Keep to one stretch of the data below, the lines from the one with "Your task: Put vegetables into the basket" up to and including the one with "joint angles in", and return that stretch exactly.

- **The data**
━━━━━━━━━━━━━━━━
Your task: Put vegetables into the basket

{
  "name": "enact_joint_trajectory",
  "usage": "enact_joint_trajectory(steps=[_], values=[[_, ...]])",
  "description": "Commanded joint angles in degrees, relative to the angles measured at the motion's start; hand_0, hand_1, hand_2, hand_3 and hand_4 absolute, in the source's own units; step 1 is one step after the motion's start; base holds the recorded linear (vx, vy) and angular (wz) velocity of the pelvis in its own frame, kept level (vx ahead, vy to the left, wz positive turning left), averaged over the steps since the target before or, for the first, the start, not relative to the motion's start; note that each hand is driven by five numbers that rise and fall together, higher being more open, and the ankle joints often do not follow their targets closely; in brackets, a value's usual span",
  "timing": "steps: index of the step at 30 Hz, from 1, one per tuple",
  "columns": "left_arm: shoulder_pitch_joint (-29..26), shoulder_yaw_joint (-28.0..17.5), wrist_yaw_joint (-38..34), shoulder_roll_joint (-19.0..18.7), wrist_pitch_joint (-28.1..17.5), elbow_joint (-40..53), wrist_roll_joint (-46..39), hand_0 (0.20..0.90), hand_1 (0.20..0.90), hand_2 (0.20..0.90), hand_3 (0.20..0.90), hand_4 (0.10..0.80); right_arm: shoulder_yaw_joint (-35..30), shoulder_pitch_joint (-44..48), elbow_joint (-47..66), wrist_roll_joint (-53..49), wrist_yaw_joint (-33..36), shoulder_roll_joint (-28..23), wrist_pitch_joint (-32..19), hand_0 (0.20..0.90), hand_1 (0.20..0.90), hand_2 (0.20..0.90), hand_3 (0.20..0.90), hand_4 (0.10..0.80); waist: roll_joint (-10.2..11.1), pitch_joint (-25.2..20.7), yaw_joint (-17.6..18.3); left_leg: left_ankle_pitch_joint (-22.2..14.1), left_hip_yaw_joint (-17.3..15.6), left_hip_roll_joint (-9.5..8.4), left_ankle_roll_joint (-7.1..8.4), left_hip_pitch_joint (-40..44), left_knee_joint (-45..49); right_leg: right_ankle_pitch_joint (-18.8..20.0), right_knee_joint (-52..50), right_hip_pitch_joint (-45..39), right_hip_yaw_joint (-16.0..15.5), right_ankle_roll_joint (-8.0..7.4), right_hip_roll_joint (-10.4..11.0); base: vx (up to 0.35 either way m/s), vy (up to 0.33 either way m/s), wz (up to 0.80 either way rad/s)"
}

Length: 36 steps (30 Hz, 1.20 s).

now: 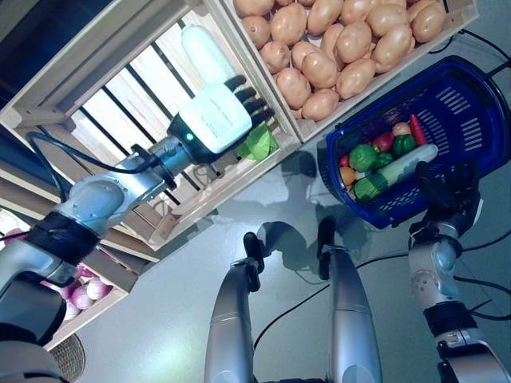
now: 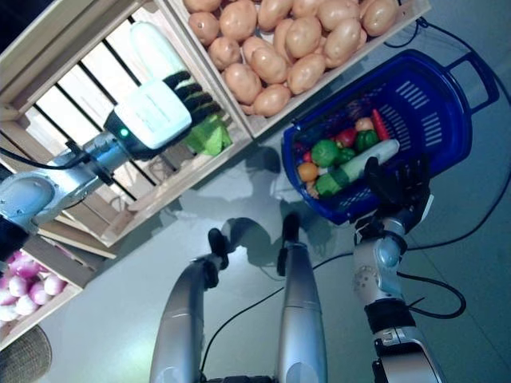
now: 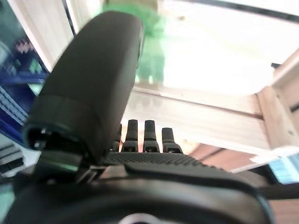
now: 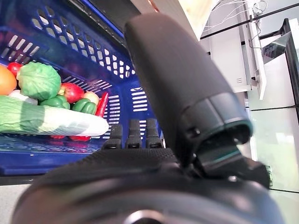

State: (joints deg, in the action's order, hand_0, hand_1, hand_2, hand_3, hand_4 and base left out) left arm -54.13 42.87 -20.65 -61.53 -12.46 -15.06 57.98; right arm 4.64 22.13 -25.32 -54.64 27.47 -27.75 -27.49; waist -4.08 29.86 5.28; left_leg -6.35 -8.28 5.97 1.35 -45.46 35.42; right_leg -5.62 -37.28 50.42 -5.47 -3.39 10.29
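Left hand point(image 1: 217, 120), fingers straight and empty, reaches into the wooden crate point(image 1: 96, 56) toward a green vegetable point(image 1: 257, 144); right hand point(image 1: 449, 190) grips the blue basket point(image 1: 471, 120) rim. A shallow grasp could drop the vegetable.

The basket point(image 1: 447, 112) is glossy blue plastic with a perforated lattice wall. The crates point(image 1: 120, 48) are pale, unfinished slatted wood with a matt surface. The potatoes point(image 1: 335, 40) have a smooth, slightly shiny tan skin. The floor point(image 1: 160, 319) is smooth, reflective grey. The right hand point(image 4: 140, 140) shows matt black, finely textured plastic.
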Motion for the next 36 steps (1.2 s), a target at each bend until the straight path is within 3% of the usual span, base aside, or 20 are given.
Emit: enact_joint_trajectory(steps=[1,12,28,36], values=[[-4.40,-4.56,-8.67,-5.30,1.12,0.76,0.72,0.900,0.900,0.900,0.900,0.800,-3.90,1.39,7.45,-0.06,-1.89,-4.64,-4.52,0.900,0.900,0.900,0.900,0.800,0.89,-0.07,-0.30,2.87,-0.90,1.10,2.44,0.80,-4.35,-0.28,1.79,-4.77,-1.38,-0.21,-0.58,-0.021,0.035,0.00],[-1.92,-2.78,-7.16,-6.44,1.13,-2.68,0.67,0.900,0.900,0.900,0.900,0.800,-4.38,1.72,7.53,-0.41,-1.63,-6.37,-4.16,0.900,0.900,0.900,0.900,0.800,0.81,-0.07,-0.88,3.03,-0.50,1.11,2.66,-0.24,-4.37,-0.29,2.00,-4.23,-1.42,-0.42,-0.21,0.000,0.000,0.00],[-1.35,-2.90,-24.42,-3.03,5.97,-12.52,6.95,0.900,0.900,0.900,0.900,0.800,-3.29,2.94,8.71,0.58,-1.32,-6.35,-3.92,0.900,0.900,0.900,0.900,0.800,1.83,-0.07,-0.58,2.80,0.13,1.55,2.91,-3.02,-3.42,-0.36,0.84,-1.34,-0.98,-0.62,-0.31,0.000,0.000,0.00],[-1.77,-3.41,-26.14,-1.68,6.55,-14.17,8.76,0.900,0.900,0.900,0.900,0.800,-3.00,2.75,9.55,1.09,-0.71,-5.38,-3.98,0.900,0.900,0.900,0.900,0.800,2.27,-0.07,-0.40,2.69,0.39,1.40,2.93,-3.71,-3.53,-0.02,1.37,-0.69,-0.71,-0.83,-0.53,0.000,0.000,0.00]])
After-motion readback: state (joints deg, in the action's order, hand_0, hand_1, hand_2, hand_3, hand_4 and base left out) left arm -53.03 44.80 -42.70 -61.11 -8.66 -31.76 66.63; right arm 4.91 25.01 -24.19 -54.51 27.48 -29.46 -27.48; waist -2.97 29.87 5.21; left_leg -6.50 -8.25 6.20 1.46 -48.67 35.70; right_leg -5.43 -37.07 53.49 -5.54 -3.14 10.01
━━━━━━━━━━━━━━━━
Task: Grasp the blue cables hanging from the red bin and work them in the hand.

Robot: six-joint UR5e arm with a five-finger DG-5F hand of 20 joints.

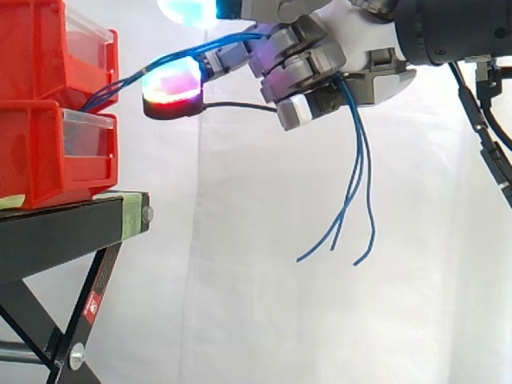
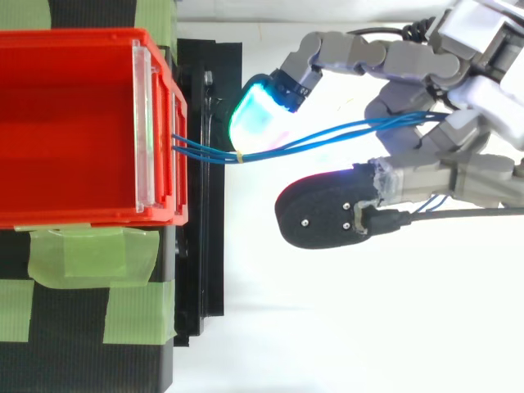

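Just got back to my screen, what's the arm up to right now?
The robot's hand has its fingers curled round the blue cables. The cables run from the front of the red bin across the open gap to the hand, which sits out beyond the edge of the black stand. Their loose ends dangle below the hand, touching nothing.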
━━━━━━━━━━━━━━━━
- **Output for this task**
Your task: Put vegetables into the basket

{
  "name": "enact_joint_trajectory",
  "usage": "enact_joint_trajectory(steps=[_], values=[[_, ...]])",
  "description": "Commanded joint angles in degrees, relative to the angles measured at the motion's start; hand_0, hand_1, hand_2, hand_3 and hand_4 absolute, in the source's own units; step 1 is one step after the motion's start; base holds the recorded linear (vx, vy) and angular (wz) velocity of the pelvis in its own frame, kept level (vx ahead, vy to the left, wz positive turning left), averaged over the steps since the target before or, for the first, the start, not relative to the motion's start; note that each hand is driven by five numbers that rise and fall together, higher being more open, and the ankle joints often do not follow their targets closely; in brackets, a value's usual span",

The exercise requires no further answer.